> **What the task asks**:
Exclude the pictures, then repeat the remaining data exactly.

> **Source data**:
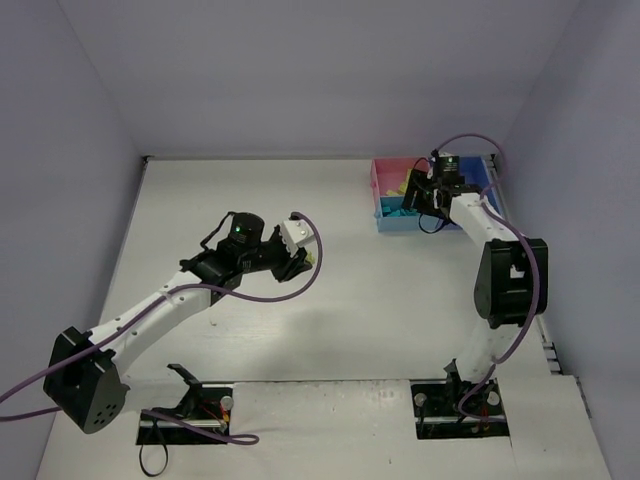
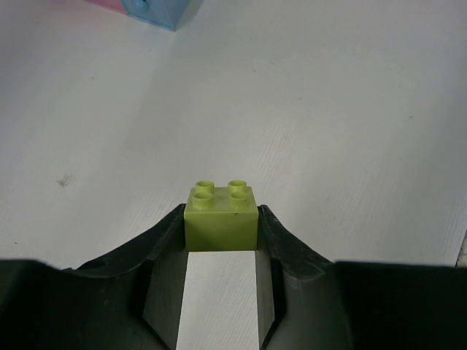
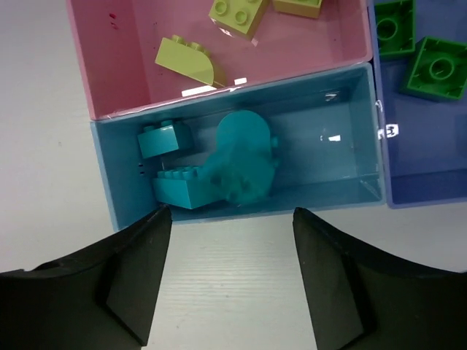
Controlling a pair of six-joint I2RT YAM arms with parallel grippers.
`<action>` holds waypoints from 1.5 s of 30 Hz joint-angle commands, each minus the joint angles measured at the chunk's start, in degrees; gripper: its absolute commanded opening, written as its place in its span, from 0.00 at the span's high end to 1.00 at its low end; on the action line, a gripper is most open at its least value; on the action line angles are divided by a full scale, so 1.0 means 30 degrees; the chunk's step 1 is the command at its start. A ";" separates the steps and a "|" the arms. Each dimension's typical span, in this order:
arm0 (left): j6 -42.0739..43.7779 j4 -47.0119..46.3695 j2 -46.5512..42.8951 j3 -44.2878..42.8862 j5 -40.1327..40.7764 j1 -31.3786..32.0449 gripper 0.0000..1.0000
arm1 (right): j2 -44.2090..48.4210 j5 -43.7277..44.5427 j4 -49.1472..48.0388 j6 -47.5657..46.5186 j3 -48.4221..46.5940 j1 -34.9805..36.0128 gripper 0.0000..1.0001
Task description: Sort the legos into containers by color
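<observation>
A flat white matte table (image 1: 380,300) spread beneath both sets of jaws; plain pale lavender-grey walls (image 1: 300,70) rose beyond them, softly, evenly lit.

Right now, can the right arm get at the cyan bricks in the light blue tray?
Probably yes. The right gripper hangs open at the near wall of the light blue tray, holding nothing, and the cyan bricks lie uncovered in the open tray just ahead of it.

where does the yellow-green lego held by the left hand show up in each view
top external: yellow-green lego just left of centre, in the left hand, mostly hidden
left wrist: lower centre, clamped between the fingers
right wrist: not in it
shared landmark: light blue tray, upper right in top external, top edge in left wrist, centre in right wrist
</observation>
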State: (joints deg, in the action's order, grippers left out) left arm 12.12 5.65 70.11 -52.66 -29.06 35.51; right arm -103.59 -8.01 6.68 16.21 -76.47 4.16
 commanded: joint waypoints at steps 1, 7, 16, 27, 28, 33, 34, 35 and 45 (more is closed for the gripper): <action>-0.0144 -0.1326 -0.0693 -0.0755 -0.0274 -0.0117 1.00 | 0.0692 0.0913 -0.1230 -0.0509 -0.1522 -0.0070 0.35; -0.0114 -0.1531 -0.0400 -0.1048 -0.0772 -0.0117 1.00 | 0.2648 -0.2713 -0.1171 -0.0131 -0.1349 0.0018 0.26; 0.0647 -0.2587 0.0068 -0.2014 -0.1153 -0.0117 0.94 | 0.5670 -1.2762 -0.1171 0.2269 0.0233 0.3203 0.26; 0.1233 -0.2880 0.0625 -0.3245 -0.1564 -0.0116 0.94 | 0.6318 -1.4732 -0.2050 0.4031 0.0997 0.6286 0.26; 0.1263 -0.2850 0.0654 -0.3362 -0.1593 -0.0117 0.94 | 0.6288 -1.4761 -0.2079 0.4176 0.0997 0.6404 0.28; 0.1263 -0.2850 0.0889 -0.3627 -0.1418 -0.0117 0.94 | 0.6142 -1.4703 -0.3074 0.4587 0.1289 0.7429 0.32; 0.1263 -0.2821 0.0947 -0.3656 -0.1446 -0.0117 0.94 | 0.6142 -1.4732 -0.3162 0.4617 0.1464 0.7546 0.32; 0.1292 -0.2821 0.1035 -0.3714 -0.1418 -0.0117 0.94 | 0.6171 -1.4703 -0.3279 0.4646 0.1552 0.7780 0.32; 0.1234 -0.2967 0.1211 -0.4008 -0.1418 -0.0117 0.94 | 0.6200 -1.3972 -0.3632 0.4648 0.2373 0.8368 0.69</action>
State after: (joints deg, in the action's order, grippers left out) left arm 14.94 1.80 74.63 -60.66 -32.58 35.51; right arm -86.87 -48.82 -0.69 30.04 -69.36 28.38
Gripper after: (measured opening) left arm 0.301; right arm 0.357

> **Written response**:
Controlling a pair of six-joint I2RT YAM arms with parallel grippers.
`<action>` holds waypoints from 1.5 s of 30 Hz joint-angle commands, each minus the joint angles measured at the chunk's start, in degrees; gripper: its absolute commanded opening, written as its place in its span, from 0.00 at the span's high end to 1.00 at its low end; on the action line, a gripper is most open at its least value; on the action line angles are divided by a full scale, so 1.0 means 30 degrees; the chunk's step 1 is the command at its start. A ";" separates the steps and a "|" the arms. Each dimension's typical span, in this order:
arm0 (left): j6 -42.0739..43.7779 j4 -47.0119..46.3695 j2 -46.5512..42.8951 j3 -44.2878..42.8862 j5 -40.1327..40.7764 j1 -31.3786..32.0449 gripper 0.0000..1.0000
arm1 (right): j2 -44.2090..48.4210 j5 -43.7277..44.5427 j4 -49.1472..48.0388 j6 -47.5657..46.5186 j3 -48.4221..46.5940 j1 -34.9805..36.0128 gripper 0.0000..1.0001
Task description: Sort the legos into containers by color
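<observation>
A flat white matte table (image 1: 380,300) spread beneath both sets of jaws; plain pale lavender-grey walls (image 1: 300,70) rose beyond them, softly, evenly lit.

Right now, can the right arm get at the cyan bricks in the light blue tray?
Probably yes. The right gripper hangs open at the near wall of the light blue tray, holding nothing, and the cyan bricks lie uncovered in the open tray just ahead of it.

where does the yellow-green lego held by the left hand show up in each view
top external: yellow-green lego just left of centre, in the left hand, mostly hidden
left wrist: lower centre, clamped between the fingers
right wrist: not in it
shared landmark: light blue tray, upper right in top external, top edge in left wrist, centre in right wrist
</observation>
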State: (joints deg, in the action's order, grippers left out) left arm 12.12 5.65 70.11 -52.66 -29.06 35.51; right arm -103.59 -8.01 6.68 16.21 -76.47 4.16
 commanded: joint waypoints at steps 1, 7, 16, 27, 28, 33, 34, 35 and 45 (more is closed for the gripper): <action>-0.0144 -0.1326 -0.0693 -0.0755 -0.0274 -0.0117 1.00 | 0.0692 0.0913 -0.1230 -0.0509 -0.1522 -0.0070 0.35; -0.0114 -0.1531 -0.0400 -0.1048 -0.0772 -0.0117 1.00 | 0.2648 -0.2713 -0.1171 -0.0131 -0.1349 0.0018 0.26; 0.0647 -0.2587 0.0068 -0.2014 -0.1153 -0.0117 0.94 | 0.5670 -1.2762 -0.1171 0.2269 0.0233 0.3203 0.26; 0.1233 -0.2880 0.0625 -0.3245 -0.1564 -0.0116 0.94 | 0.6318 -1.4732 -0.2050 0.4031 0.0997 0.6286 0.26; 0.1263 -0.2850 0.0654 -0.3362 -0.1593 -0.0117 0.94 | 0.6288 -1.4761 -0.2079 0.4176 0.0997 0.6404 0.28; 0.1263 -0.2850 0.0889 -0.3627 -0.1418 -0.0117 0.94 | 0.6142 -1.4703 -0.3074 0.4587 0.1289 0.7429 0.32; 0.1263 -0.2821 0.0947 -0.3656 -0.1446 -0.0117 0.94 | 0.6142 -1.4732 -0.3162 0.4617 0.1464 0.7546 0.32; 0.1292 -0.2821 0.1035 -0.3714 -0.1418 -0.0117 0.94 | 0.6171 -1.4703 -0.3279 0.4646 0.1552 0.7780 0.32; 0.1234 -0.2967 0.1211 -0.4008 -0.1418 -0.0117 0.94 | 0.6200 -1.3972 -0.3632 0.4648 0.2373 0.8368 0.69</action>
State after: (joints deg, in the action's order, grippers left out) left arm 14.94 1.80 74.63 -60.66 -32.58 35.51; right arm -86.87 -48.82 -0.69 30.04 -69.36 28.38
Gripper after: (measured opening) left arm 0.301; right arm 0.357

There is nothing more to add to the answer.